Joachim Fest ist tot. Das ist keine neue
Nachricht, aber für das Bürgertum noch immer bedauerlich.
Sein Ableben scheint das letzte Fanal für den
Ausklang einer mal einflussreichen Lebenswelt gewesen zu sein. Der
Versuch, dieses Milieu vor einem dreiviertel Jahr im "Neuen
Bürgertum" zu revitalisieren, ist grandios gescheitert.
Soziologen prophezeien ja schon lange die Auflösung von tradierten Werten und Normen. Konservativ ist out. Die Ereignisse der letzten Tage unterstreichen diese Entwicklung. Auf dem evangelischen Kirchentag in Köln gibt es viel Leipziger Allerlei, spirituelle Selbsterfahrung und selbstgerechte Beweihräucherung in Form von Globalisierungskritik als Massenspektakel.
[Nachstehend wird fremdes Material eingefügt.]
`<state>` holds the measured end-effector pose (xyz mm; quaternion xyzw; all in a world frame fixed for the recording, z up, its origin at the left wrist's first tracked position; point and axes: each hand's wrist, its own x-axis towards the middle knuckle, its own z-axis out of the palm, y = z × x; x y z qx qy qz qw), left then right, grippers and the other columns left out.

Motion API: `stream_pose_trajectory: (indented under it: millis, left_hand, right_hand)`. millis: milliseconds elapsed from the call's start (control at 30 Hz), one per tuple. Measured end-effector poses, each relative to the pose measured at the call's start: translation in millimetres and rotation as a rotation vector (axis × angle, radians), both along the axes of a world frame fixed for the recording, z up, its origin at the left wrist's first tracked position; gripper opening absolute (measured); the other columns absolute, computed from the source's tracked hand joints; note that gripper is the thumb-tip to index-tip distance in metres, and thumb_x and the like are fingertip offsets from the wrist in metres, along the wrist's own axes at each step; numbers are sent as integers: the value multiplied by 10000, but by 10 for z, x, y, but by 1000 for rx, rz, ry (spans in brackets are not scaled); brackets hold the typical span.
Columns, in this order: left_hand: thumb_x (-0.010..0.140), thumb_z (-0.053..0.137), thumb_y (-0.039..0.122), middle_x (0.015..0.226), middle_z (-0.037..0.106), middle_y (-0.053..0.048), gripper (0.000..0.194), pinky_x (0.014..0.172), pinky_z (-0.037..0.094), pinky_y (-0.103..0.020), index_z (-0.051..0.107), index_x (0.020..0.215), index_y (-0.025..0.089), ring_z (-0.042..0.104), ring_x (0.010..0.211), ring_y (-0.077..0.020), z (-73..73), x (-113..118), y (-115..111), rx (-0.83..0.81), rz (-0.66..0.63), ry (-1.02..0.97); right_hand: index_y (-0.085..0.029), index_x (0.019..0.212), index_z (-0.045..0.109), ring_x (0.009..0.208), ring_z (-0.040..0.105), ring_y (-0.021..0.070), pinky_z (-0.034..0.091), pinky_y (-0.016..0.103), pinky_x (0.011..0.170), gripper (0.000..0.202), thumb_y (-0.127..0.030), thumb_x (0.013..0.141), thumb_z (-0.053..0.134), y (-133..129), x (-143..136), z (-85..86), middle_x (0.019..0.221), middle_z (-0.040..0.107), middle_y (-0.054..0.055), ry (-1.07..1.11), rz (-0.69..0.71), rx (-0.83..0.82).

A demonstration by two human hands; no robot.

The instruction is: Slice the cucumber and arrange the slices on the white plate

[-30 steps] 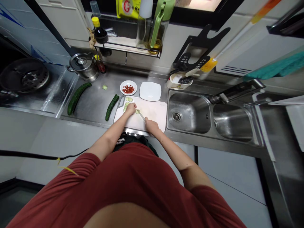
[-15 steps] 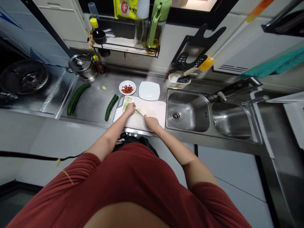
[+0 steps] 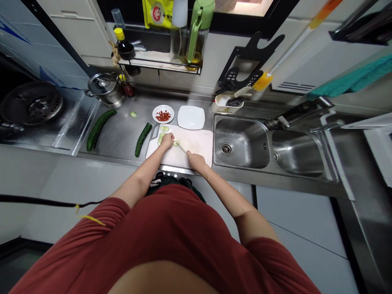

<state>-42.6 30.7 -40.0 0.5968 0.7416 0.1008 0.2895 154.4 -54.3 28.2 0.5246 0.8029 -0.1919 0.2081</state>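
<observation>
On the white cutting board, my right hand is closed around the handle of a knife. The blade points left, and its tip is at a single cucumber slice. Just left of that slice is my left hand, its fingers curled together; whatever they hold, if anything, is hidden. Several thin cucumber slices lie at the board's left end, partly covered by my left hand. A cut length of dark green cucumber rests on the counter beside the board.
Behind the board are a plate of chopped red chillies and a white square plate. A whole cucumber and a cucumber end piece lie left, near a steel pot. A double sink adjoins on the right.
My right hand and the knife have shifted slightly right, away from my left hand. More of the blade and the single slice shows. The view has moved a little.
</observation>
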Motion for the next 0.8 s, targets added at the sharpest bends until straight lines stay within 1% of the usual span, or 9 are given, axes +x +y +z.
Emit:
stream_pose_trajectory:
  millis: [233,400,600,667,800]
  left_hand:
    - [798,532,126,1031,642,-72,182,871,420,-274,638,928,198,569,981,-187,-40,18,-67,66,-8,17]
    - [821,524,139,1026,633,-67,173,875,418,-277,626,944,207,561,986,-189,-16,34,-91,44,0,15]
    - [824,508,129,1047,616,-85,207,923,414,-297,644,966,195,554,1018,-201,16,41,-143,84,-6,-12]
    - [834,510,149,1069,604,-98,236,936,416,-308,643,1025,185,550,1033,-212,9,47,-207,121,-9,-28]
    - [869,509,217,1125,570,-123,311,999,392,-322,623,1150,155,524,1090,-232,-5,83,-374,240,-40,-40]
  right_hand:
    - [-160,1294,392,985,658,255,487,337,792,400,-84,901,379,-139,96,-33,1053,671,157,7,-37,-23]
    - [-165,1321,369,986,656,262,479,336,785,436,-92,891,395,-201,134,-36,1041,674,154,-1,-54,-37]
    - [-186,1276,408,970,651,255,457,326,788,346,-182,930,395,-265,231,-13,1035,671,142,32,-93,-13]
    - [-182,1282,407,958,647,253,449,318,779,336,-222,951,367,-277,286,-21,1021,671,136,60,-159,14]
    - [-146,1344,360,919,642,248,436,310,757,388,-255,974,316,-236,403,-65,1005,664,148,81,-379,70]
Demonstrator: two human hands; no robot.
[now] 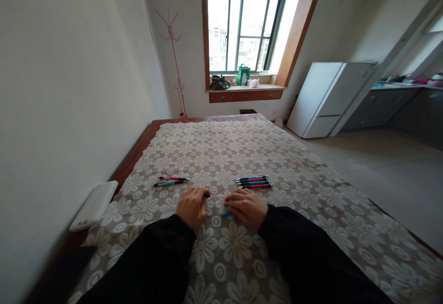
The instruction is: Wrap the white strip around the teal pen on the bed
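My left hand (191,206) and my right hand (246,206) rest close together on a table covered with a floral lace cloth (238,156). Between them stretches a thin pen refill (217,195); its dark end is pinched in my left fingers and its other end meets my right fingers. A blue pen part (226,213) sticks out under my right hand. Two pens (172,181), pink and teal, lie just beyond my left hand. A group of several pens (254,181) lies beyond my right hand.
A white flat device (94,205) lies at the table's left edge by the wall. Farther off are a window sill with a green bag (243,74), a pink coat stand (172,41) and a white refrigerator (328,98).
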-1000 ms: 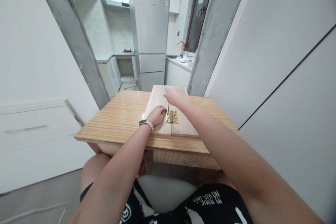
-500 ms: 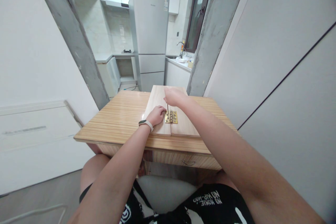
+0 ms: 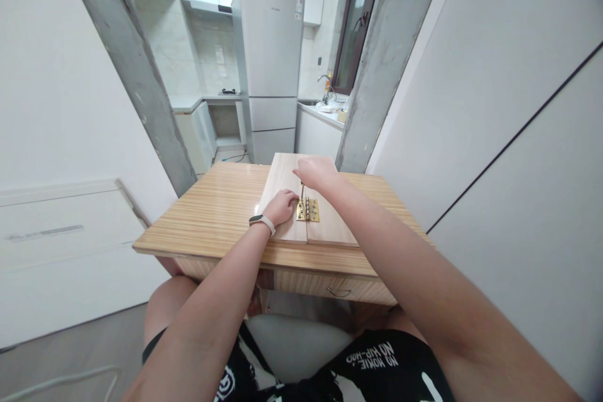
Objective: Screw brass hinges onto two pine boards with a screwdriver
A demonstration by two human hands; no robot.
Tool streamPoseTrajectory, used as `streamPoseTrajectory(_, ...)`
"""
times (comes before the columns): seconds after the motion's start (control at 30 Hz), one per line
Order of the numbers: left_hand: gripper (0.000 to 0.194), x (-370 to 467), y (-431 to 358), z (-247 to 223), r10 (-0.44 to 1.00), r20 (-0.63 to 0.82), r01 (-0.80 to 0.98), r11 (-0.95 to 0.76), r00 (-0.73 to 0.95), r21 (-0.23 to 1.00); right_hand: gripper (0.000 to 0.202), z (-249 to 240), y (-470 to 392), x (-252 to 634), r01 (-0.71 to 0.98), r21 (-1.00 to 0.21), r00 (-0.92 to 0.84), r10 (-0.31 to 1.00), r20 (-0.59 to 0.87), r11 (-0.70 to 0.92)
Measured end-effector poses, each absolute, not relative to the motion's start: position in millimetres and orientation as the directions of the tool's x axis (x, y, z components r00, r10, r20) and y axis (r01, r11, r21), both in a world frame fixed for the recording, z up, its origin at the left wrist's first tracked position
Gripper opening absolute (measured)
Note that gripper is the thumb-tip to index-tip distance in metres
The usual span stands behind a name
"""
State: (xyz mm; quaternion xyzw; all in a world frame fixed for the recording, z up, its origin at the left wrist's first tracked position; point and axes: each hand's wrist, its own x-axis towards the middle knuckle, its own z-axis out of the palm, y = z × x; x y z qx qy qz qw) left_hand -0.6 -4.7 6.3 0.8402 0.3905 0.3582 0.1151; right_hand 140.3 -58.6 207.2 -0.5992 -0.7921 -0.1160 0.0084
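Note:
A brass hinge (image 3: 308, 210) lies across the seam between two pale wooden boards, the left board (image 3: 277, 177) and the right board (image 3: 332, 233). My right hand (image 3: 315, 173) is closed around a screwdriver (image 3: 302, 191) whose handle is hidden in the fist. Its thin shaft points down to the upper part of the hinge's left leaf. My left hand (image 3: 281, 206) rests on the left board with fingers stretched out, fingertips at the hinge's upper left edge. Whether they touch the metal or the shaft tip is too small to tell.
Beneath the boards is a wood-grain table (image 3: 202, 220) with a drawer handle (image 3: 339, 293) at its front. A silver fridge (image 3: 271, 44) stands beyond the table. White panels (image 3: 518, 138) rise on the right, and a sink faucet (image 3: 325, 83) shows at the back.
My right wrist has turned a little and the screwdriver shaft leans slightly differently over the hinge. My left hand and the boards have stayed put.

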Motion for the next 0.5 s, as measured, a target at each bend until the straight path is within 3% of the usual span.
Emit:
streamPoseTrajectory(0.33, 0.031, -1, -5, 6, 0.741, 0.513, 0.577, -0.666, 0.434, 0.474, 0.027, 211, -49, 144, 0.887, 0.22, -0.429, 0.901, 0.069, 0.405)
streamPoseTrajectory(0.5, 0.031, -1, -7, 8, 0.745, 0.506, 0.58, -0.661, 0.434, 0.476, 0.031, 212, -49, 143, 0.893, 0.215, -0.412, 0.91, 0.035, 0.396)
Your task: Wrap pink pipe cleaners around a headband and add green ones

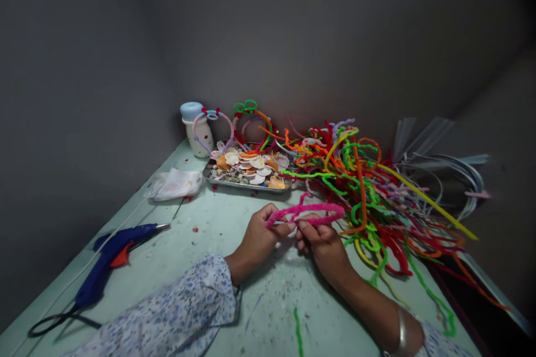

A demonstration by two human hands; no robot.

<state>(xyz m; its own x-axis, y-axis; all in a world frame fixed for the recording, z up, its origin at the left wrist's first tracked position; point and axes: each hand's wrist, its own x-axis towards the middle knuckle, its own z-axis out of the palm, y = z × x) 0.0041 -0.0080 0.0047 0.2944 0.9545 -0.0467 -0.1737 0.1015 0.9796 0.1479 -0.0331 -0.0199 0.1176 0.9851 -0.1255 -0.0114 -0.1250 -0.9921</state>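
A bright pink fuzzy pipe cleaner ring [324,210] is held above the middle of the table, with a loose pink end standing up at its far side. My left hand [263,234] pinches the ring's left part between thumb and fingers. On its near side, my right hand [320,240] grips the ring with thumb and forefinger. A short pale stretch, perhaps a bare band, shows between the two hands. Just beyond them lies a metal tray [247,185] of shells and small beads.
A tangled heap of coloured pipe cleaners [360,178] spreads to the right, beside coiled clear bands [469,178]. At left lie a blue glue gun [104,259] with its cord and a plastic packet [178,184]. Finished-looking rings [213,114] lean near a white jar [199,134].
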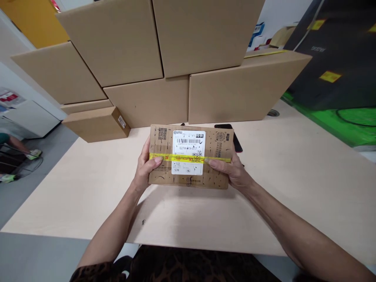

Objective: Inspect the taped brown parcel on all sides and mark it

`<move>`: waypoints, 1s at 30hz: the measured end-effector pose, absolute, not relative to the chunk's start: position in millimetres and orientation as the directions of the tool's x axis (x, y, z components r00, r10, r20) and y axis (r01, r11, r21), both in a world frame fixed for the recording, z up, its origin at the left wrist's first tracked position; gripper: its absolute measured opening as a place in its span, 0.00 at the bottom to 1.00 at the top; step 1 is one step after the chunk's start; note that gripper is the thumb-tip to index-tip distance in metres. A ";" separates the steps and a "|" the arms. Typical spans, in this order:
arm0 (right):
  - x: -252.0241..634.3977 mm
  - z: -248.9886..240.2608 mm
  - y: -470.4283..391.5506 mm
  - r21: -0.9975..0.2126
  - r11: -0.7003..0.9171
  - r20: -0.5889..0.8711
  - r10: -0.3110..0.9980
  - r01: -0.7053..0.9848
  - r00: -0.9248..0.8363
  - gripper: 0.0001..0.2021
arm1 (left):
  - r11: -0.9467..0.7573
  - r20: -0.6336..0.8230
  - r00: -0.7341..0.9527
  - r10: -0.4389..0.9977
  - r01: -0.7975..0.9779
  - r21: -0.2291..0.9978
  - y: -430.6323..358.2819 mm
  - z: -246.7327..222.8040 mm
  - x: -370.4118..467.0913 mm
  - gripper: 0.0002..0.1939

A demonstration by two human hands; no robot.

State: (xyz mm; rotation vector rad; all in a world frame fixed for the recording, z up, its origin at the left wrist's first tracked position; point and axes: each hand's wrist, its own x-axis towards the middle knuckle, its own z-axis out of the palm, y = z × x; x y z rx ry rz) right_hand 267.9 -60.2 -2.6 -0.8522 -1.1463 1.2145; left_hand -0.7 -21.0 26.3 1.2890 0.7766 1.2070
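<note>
Held up over the table is a brown cardboard parcel (217, 174), its labelled face turned towards me. A white shipping label (188, 137) with a barcode sits mid-face, and a strip of yellow tape (219, 159) with red print runs across it. My left hand (146, 162) grips the parcel's left end, thumb over the tape. On the right end, my right hand (235, 168) is closed the same way, thumb near the label's edge. The fingers of both hands are hidden behind the parcel. A black phone-like slab (238, 141) lies on the table behind it, partly covered.
Large cardboard boxes (147, 100) are stacked along the table's (293, 188) back edge. A smaller carton (94, 125) stands at the back left. To the right are a dark case (323, 74) and a green surface (346, 125). Another person's leg (19, 145) shows far left.
</note>
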 end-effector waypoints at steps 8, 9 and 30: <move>269.1 -14.3 -60.9 -0.848 0.394 0.454 0.885 0.356 0.101 0.53 | -0.171 0.218 0.163 0.962 -0.262 0.950 -25.7 17.6 6.6 0.46; 268.7 -16.8 -60.8 -0.764 0.426 0.534 0.839 0.485 0.104 0.51 | -0.172 0.218 0.163 0.962 -0.256 0.951 -26.6 17.4 7.1 0.47; 279.7 -18.0 -52.7 -0.518 0.493 0.705 0.709 0.698 0.023 0.44 | -0.202 0.235 0.175 0.956 -0.188 0.961 -33.1 21.0 9.1 0.50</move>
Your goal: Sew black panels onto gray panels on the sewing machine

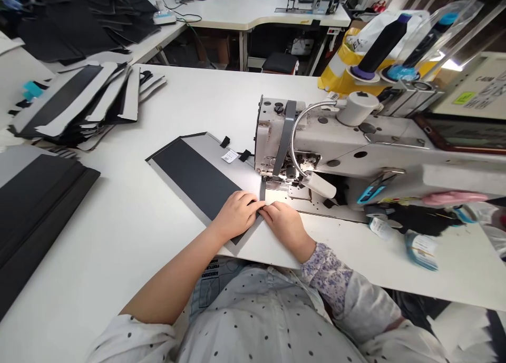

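Note:
A grey fabric panel (174, 186) with a wide black band (197, 178) lies flat and slanted on the white table. Black edging runs along its far rim, and a white label (230, 156) sits between two small black tabs (225, 141). My left hand (238, 214) rests on the panel's near right part, thumb and fingers pinched at its right edge. Close against it, my right hand (288, 226) pinches the same edge. Just beyond both hands is the needle area of the sewing machine (272, 136), where the panel's edge runs in under the presser foot.
Stacked panels (79, 99) and dark folded fabric (43, 205) occupy the left side. Thread cones (383, 44) stand behind the machine. On the right are a blue snipper (371, 190), black scraps (419, 218) and a bundle of labels (422, 251). Another worktable (233, 12) stands at the back.

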Action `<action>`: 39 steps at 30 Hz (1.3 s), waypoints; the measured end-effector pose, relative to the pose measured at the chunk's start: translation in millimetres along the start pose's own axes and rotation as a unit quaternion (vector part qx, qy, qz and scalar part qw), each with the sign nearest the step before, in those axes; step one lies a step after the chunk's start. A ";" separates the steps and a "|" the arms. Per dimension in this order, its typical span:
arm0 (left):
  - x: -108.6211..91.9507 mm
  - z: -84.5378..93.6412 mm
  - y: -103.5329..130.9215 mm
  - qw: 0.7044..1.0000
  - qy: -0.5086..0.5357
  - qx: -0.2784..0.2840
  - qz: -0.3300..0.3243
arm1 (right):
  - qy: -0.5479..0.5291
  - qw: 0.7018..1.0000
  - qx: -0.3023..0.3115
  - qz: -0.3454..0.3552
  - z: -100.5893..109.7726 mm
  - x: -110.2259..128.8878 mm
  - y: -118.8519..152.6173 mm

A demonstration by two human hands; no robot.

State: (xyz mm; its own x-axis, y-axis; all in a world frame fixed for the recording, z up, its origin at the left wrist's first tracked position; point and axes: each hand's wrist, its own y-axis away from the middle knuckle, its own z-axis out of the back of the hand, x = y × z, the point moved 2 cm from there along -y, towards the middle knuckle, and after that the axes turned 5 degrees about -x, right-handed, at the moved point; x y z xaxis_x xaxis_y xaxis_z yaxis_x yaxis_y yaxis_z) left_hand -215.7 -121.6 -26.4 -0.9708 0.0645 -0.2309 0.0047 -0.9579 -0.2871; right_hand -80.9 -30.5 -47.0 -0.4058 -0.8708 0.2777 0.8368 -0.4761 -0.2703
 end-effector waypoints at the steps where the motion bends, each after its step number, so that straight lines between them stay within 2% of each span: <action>1: 1.0 -0.6 -0.6 1.000 0.000 -0.001 0.002 | -0.016 1.000 -0.013 0.004 0.0 -2.5 -0.3; 4: 3.2 -2.1 -1.5 1.000 0.000 0.001 0.006 | -0.078 0.996 -0.045 0.027 1.0 -10.2 0.0; 7: 5.5 -2.4 -1.9 1.000 0.003 -0.001 0.005 | -0.101 0.992 -0.051 0.060 3.2 -13.9 1.5; 13: 12.8 -1.0 -7.3 1.000 0.001 -0.011 -0.007 | -0.004 0.995 -0.041 0.088 2.7 -11.1 -4.1; 18: 19.6 -1.9 -19.0 1.000 0.005 -0.023 0.012 | 0.037 0.994 -0.048 0.096 -1.9 -13.7 -15.4; 24: 33.0 -6.0 -34.0 0.997 -0.007 -0.066 0.034 | 0.058 0.992 -0.077 0.079 -8.2 -19.6 -29.4; 29: 43.5 -10.4 -47.2 0.995 -0.032 -0.082 0.038 | 0.055 0.996 -0.053 0.045 -12.7 -22.9 -41.0; 34: 51.2 -13.2 -59.5 0.994 -0.056 -0.074 0.052 | 0.054 0.998 -0.025 -0.006 -15.0 -25.0 -47.5; 39: 56.3 -15.7 -65.2 0.994 -0.075 -0.063 0.057 | 0.039 0.999 -0.019 -0.010 -14.1 -25.2 -49.6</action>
State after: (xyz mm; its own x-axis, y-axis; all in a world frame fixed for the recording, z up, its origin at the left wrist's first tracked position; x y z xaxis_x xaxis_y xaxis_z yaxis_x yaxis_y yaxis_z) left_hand -266.9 -51.1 -35.2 -0.9870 -0.0939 -0.1306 0.1376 -0.9135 -0.3828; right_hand -117.4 13.3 -53.6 -0.4508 -0.8671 0.2119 0.8139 -0.4968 -0.3011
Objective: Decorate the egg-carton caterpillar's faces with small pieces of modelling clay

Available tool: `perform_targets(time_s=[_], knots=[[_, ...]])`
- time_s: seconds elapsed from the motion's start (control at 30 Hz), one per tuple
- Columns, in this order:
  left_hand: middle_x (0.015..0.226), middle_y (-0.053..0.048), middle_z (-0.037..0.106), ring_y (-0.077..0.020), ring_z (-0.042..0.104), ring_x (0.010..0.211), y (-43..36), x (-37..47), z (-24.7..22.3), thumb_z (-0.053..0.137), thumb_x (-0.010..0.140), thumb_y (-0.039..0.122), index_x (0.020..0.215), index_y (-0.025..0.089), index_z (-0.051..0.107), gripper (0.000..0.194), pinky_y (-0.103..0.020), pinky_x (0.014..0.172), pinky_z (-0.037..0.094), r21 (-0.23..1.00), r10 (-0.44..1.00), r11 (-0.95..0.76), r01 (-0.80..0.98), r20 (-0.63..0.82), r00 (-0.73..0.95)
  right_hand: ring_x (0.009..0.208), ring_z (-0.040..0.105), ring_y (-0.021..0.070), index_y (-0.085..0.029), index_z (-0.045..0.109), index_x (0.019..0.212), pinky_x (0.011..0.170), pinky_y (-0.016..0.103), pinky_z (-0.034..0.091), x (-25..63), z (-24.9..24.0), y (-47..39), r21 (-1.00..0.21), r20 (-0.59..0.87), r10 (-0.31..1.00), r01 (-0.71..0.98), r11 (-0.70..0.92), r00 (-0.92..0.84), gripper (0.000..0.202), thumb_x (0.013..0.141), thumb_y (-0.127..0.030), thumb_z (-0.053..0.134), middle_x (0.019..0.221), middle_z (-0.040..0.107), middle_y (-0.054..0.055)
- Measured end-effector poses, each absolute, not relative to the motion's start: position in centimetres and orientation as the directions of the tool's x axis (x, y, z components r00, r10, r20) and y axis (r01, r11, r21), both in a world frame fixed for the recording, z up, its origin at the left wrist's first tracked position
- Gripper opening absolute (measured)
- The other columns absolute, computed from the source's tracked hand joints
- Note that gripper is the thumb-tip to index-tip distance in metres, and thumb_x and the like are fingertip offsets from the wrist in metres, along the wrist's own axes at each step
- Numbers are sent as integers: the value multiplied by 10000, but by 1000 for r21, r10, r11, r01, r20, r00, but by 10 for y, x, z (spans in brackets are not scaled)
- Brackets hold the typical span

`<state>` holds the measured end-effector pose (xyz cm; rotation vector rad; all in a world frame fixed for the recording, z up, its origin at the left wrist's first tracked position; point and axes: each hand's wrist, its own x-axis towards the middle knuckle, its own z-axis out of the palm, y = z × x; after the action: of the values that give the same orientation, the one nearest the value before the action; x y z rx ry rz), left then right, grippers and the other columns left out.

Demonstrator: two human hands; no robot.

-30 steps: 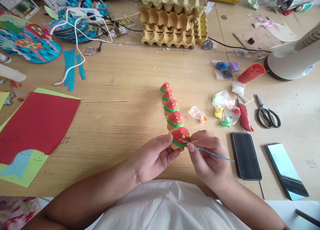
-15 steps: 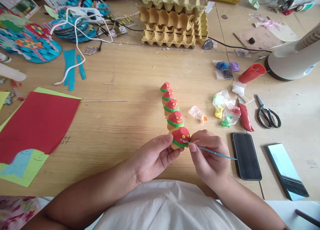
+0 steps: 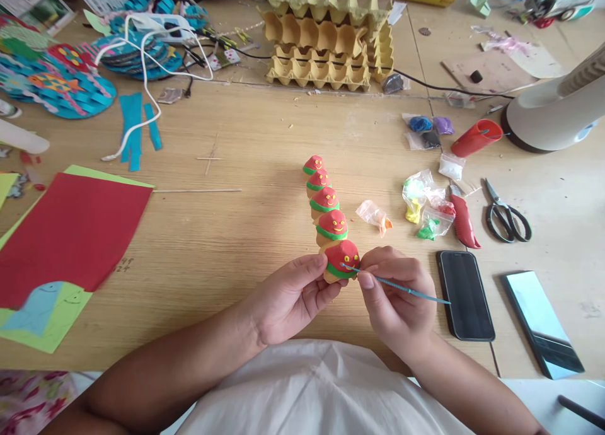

Bürger sind hier nicht zu finden - außer versteckt im Essen.
In Heiligendamm werfen die einen Steine, die anderen blockieren mit Sitzstreiks erfolgreich die Zufahrtstraßen zum Tagungsort der G8-Regierungschefs. Kein bürgerliches Verhalten weit und breit. Der deutschen Wirtschaft schadet es zudem, wenn unsere Logistikunternehmen ihrer Arbeit nicht nachgehen können.
Die dritte Gruppe, die illustren Gäste aus fast aller Herren Länder - Fehlanzeige, kein Bürgertum. Bush gilt als Cowboy, Sarkozy als Abbild Napoleons. Russland hat das Bürgertum in sieben Jahrzehnten Sowjetherrschaft erfolgreich erledigt. Angela Merkel ist so sehr Bürgerin, wie die meisten Deutschen ihre Doktorarbeit in Physik verstehen. Tony Blair mag einem Bürger am nächsten kommen. Er tritt bald ab. Quod erat demonstrandum - was zu beweisen war.
Und das Schöngeistige? Udo di Fabios Buch "Die Kultur der Freiheit", das Manifest des Neuen Bürgertums, wird jetzt von seinem Kollegen T. Walter demontiert. Im "Zeit Leben Magazin" wird von einer "bürgerlichen Revolution" im privaten Fernsehprogramm geschrieben. Na dann, Gute Nacht, Bürgertum!